In this role, I basically give the players a situation, e.g. they are hired as guards by a merchant to escort him and her goods to the next trade city, and they play out tue scenarios as they wish. Of course, this situations are part of modules and hard-cover campaigns so mostly everything is scripted.

As a player, I’ve had really good DMs. They manage to bring the world to life with a couple of words and it’s so easy to imagine everything that’s happening in the scene and round by round. It’s flawless how they can paint so vivid images. As a DM (dungeon master), I know I will never be able to do that.

It’s not like I’m putting myself done or anything. I just know that that’s never going to be me. I won’t be able to paint vivid worlds with the spoken word, I plan to do this through the written world.

Lately, I’ve been hyper aware of how I described an environment/scene to my players. They rely on me for information and it’s my job to provide it to them. This is similar to writing a story. The readers need information, not only to comprehend what’s going on but also to imagine the world you’ve built in your head.

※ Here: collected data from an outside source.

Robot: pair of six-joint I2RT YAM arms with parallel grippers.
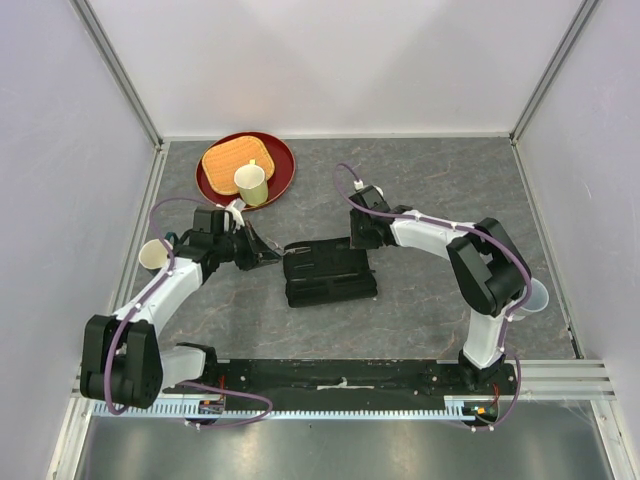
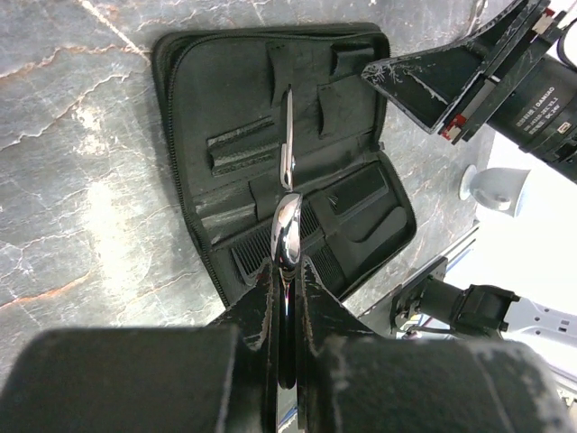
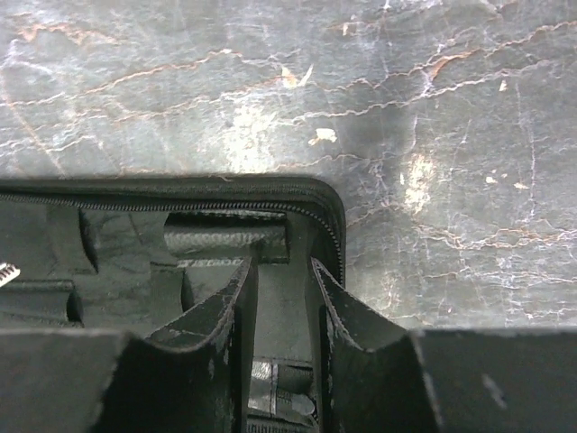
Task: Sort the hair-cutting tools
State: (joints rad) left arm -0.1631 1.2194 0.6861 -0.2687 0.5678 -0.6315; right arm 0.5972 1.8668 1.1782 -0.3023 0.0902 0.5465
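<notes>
While my left claw (image 2: 287, 271) is clamped tight on the silver scissors (image 2: 288, 167), their blades point over the open black case (image 2: 203, 90) on the grey tabletop (image 2: 81, 198). A black comb (image 2: 257, 254) sits tucked inside the case. My right claw (image 3: 281, 280) hangs slightly parted, holding nothing, above the case's corner.

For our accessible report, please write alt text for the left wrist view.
The left gripper holds silver scissors over an open black zip case on a grey marbled table. Black combs sit in the case's nearer half; the right gripper shows at upper right.
</notes>
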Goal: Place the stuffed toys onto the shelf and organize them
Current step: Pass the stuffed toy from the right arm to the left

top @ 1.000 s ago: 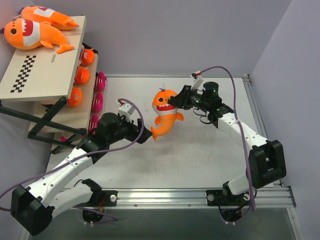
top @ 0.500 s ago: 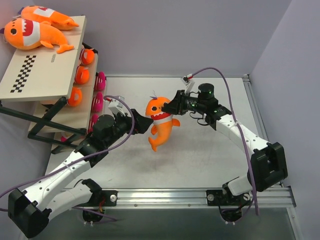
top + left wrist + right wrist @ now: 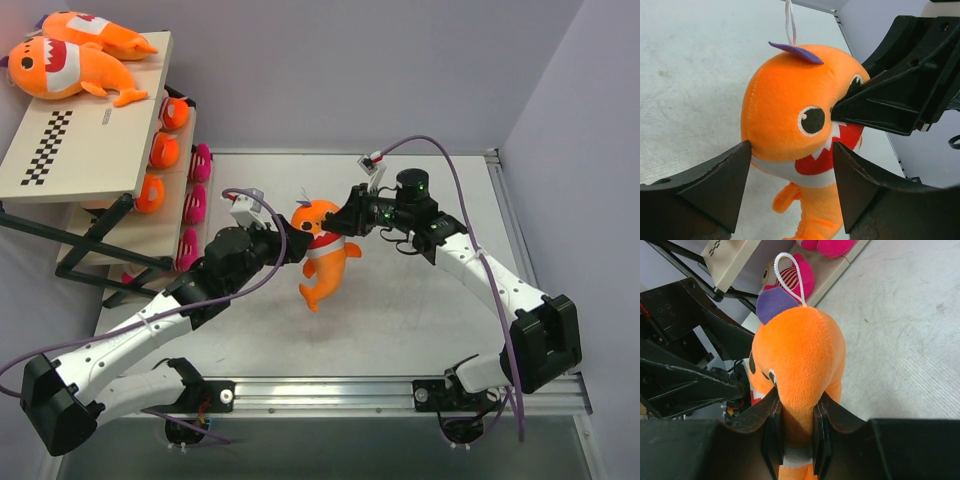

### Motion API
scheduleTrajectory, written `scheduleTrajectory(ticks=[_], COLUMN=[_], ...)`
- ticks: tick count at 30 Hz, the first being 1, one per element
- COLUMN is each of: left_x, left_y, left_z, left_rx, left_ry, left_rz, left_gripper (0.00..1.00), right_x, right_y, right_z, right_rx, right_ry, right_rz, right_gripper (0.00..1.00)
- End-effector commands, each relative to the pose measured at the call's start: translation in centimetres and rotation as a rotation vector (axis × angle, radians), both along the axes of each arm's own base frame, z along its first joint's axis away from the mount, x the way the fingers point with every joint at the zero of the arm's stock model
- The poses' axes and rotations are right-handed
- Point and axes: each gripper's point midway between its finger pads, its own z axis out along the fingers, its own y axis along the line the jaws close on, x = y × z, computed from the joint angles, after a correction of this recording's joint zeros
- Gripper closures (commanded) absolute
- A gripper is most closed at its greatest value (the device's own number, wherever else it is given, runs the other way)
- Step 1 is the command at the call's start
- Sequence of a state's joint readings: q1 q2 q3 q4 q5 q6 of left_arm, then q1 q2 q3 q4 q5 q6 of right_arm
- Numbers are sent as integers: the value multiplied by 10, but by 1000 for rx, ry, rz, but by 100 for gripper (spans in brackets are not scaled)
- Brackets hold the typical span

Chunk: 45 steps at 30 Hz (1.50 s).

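My right gripper (image 3: pixel 345 217) is shut on the head of an orange shark toy (image 3: pixel 318 250) and holds it in the air over the table; in the right wrist view the pads pinch the shark (image 3: pixel 800 355). My left gripper (image 3: pixel 295 243) is open with its jaws either side of the same shark (image 3: pixel 795 120), not closed on it. The shelf (image 3: pixel 90 150) stands at the far left. Two orange sharks (image 3: pixel 70 65) lie on its top board. Orange dolls (image 3: pixel 160 150) and pink striped dolls (image 3: pixel 197 190) sit on its lower tiers.
The shelf's black frame (image 3: pixel 90 250) reaches toward the left arm. The grey table (image 3: pixel 400 310) has a metal rail (image 3: pixel 400 390) along the near edge. A purple wall stands behind and to the right.
The right gripper has carried the shark left and toward the left arm. The left gripper has come up so its open jaws now flank the shark.
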<state>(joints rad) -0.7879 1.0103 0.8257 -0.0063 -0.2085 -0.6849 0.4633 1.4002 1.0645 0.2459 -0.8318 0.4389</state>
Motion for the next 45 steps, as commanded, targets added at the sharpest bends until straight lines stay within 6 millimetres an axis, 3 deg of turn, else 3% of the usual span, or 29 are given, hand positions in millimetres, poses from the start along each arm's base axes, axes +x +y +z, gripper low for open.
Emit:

This has helped me in my writing because describing the situation or environment in speech tells me that maybe I’ve forgotten to include sensory details or perhaps one social interaction didn’t go so smoothly.

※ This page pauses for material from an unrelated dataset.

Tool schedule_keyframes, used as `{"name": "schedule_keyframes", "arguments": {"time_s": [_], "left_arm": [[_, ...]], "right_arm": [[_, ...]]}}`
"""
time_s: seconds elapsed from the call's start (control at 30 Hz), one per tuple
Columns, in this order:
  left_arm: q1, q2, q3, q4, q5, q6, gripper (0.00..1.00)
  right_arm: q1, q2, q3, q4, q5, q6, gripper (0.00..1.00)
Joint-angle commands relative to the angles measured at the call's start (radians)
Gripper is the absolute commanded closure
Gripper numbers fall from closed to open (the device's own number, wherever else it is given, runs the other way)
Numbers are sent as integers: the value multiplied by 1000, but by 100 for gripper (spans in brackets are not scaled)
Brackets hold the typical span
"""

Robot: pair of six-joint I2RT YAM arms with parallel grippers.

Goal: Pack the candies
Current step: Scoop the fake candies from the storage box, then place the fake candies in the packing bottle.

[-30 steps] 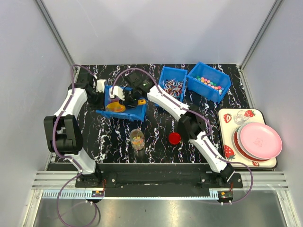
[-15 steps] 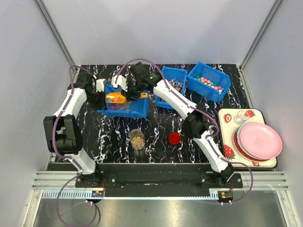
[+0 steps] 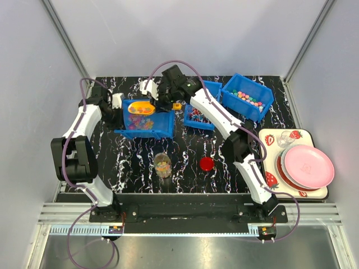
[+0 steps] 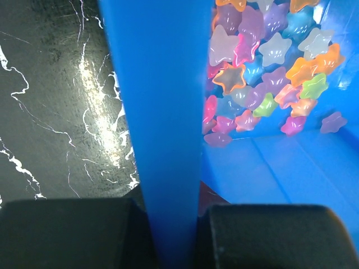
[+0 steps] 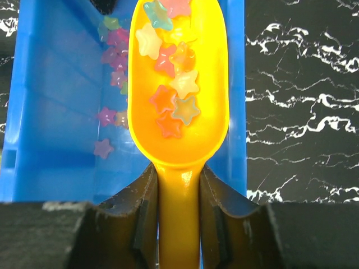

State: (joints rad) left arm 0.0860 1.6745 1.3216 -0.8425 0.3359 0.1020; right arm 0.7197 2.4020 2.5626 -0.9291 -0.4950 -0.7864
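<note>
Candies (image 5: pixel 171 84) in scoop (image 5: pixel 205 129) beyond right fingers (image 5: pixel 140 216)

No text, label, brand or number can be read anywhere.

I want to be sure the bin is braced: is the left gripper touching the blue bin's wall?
Touching. The left wrist view shows the wall of the blue bin running down between the fingers of the left gripper, both pressed against it with no gap.
</note>
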Motion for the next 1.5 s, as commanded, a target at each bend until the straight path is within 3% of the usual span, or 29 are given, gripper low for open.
{"name": "schedule_keyframes", "arguments": {"time_s": [0.0, 0.5, 0.9, 1.47], "left_arm": [[4, -50, 39, 11, 63, 16, 100], [18, -24, 41, 14, 29, 2, 100], [34, 4, 45, 17, 2, 2, 100], [61, 39, 45, 17, -18, 8, 100]], "right_arm": [[-45, -107, -18, 35, 6, -7, 100], [-91, -285, -128, -92, -24, -48, 100], [-105, -449, -265, -100, -14, -30, 100], [-62, -802, -791, 2, 95, -40, 100]]}}
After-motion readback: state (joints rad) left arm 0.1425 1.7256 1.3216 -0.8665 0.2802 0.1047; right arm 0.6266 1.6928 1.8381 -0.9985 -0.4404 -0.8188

By taking note on all of this, writing and describing things has gotten easier. I’m aware of what I’m missing and try to include everything I can. Of course, I do this in moderation. Personally, I don’t like to bog down my readers with so much description. I try to only include all the necessary information.

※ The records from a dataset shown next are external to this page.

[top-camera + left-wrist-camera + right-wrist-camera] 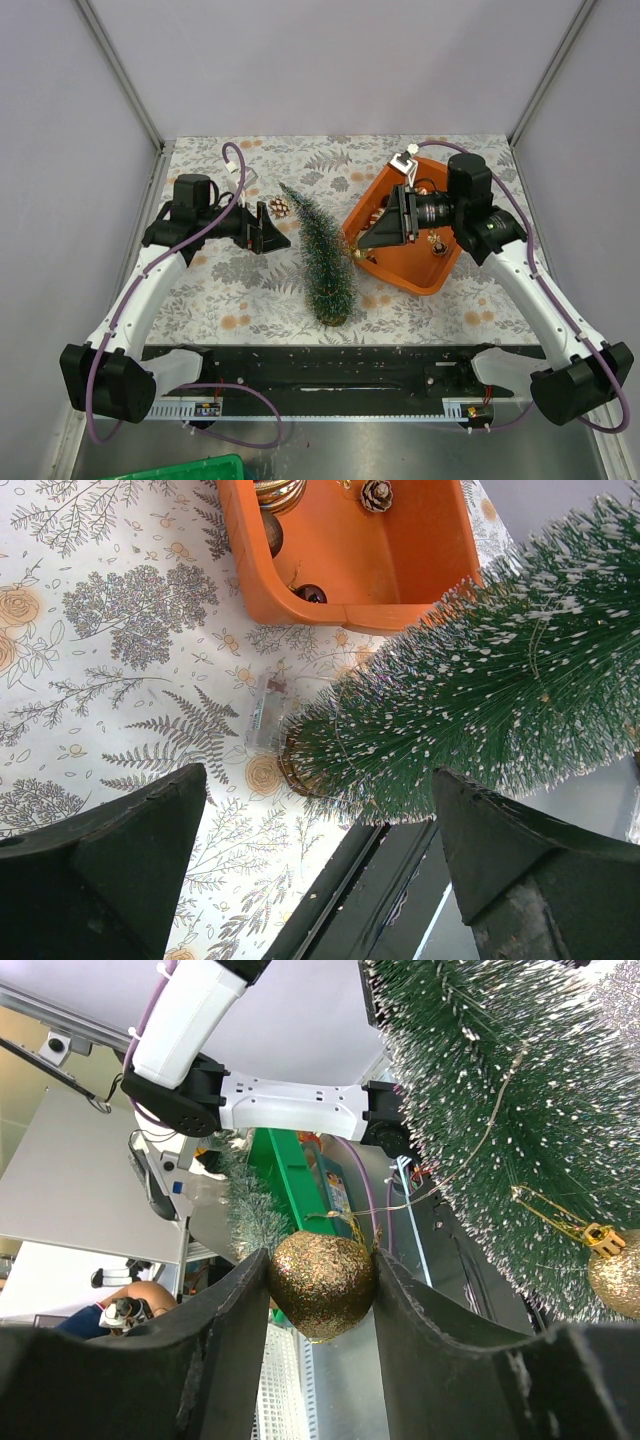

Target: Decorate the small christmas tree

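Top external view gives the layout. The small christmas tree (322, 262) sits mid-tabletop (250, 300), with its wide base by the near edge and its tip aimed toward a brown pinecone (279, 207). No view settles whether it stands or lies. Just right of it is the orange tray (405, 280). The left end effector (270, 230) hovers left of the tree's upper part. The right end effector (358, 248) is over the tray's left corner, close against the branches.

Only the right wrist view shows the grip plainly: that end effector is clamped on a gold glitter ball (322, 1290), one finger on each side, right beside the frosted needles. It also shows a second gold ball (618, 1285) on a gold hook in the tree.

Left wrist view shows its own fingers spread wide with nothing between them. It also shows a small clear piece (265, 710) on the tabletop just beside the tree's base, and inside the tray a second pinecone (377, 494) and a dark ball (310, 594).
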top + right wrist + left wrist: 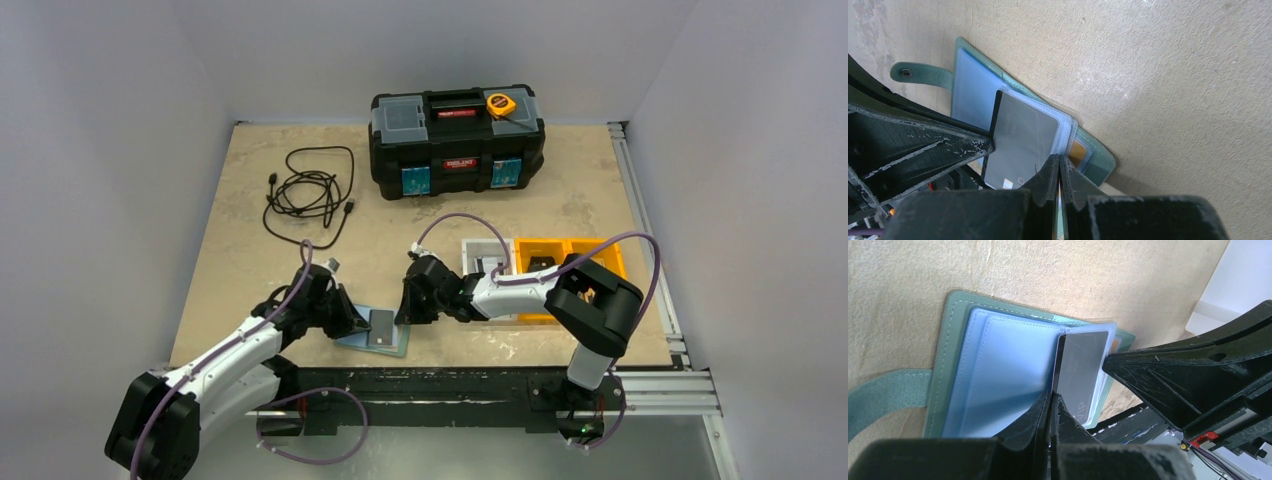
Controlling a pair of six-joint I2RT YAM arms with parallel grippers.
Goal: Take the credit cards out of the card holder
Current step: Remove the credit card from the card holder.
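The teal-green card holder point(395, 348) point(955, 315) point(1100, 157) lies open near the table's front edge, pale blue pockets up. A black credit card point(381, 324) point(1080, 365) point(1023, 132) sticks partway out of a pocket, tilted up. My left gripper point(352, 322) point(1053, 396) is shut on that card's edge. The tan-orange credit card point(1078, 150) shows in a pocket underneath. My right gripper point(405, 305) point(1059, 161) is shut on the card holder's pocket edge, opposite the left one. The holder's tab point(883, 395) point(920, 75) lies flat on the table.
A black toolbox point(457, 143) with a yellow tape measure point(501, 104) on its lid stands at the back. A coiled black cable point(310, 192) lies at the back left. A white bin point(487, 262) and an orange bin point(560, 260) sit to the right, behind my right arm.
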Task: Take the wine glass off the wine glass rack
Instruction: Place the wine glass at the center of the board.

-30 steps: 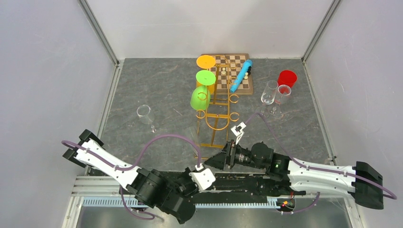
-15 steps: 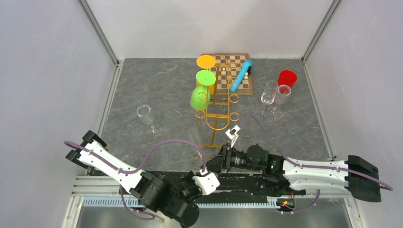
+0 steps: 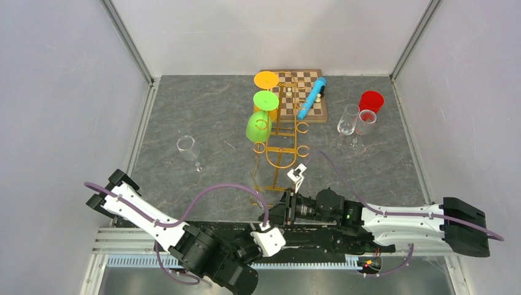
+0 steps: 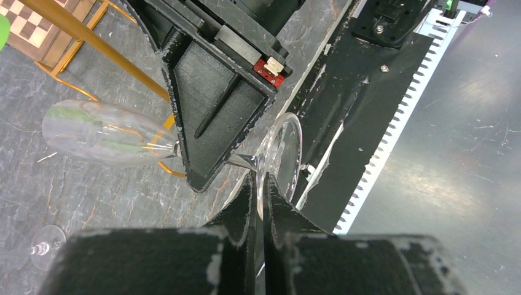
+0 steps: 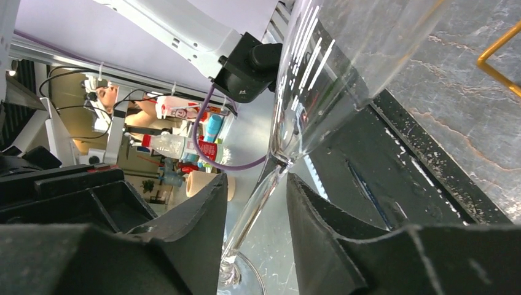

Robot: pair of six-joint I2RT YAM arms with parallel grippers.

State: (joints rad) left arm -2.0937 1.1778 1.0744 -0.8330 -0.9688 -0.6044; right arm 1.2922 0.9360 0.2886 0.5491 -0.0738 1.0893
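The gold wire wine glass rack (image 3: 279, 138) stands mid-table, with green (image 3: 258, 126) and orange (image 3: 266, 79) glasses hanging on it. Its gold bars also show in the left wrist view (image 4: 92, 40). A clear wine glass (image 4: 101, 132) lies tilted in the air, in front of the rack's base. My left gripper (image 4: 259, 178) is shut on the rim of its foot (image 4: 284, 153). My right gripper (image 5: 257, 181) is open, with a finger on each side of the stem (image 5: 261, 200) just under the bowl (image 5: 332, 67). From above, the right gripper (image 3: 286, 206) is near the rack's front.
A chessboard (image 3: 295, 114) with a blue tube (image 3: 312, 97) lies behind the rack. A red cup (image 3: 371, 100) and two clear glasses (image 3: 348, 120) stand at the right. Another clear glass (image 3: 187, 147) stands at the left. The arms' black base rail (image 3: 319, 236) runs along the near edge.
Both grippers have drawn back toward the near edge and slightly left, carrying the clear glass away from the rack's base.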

While I haven’t exactly perfected all of this and I have a long way to go, I’m going to keep learning. I believe as a writer that there’s always something new to learn. Perhaps one writing style doesn’t fit a genre or theme. The beauty of it is that I can try new things and figure out what works with the story I want to write.

Posted in Methods, Writing

Showing vs Telling (Part 1)

There are many post/pages out there and warn against the dangers of showing vs telling. I’ve read many of them and the information basically stays the same with variation on how it is told. Although the information is stored in the back of my mind, I continue to click on those articles to see if there is anything new that I should know. Even if I don’t learn anything new, it’s refreshing to know that my knowledge is being reassured.

When writing, I always want to be an active writer (more on that in a later post). In that regard, I like to pay attention to what I’m writing and making sure that I don’t summarize information or info dump in a paragraph. These examples I regard as telling. Instead, I try to sprinkle the information through the story.

I happened to look back on my project and I completely failed my knowledge. I read through the opening paragraphs and I cringed. I had info dumps and trying to tell the reader about the world. While I do confess that I started writing this story three years ago, I never really went back to look at the beginning until recently. It just amazed me how different my writing had gotten from then until now. I knew it happened but everything time I take a look at old writing, it hits me in the face.

So, here’s a few tips on how to avoid info dumps.

First, I like to make a rough outline of my chapters. It’s like writing a synopsis with the only exception that you won’t show it to anyone. This sounds tedious and repetitive but I have found it to be really useful. With that outline, you can decide where you want to put those world building sentences and other sentences that deal with your character and their life up to that point. Not only do you dictate where that information goes but you have a clearer view of where everything goes.

Second, I ask someone to read over my work. It’s nice to have an extra pair of eyes for anything. I’m sure if you have info dumps and the information slows down the reading then, someone is bound to tell you. You could always read it yourself when you take a few days off and reread your work. That way, you don’t have the story in you head and you can read like a reader.

Third, practice. You don’t win a marathon when you practice for only one day. You don’t send your manuscript out to agents on the first draft. Everything takes practice and so does writing. I don’t believe you can get really good at writing without failing a few times. If you make yourself become super sensitive over avoiding info dumps then it starts to become second nature to you and your writing is better off because of it.

Lastly, read. Reading is very essential to your writing. Without reading, you can’t soak up all the techniques other writers are able to pull off. Did I mention that their published authors? Yes, they are. So, bottom line read. Get to see what works and why it works and see if you can’t incorporate some of the same techniques into your own work.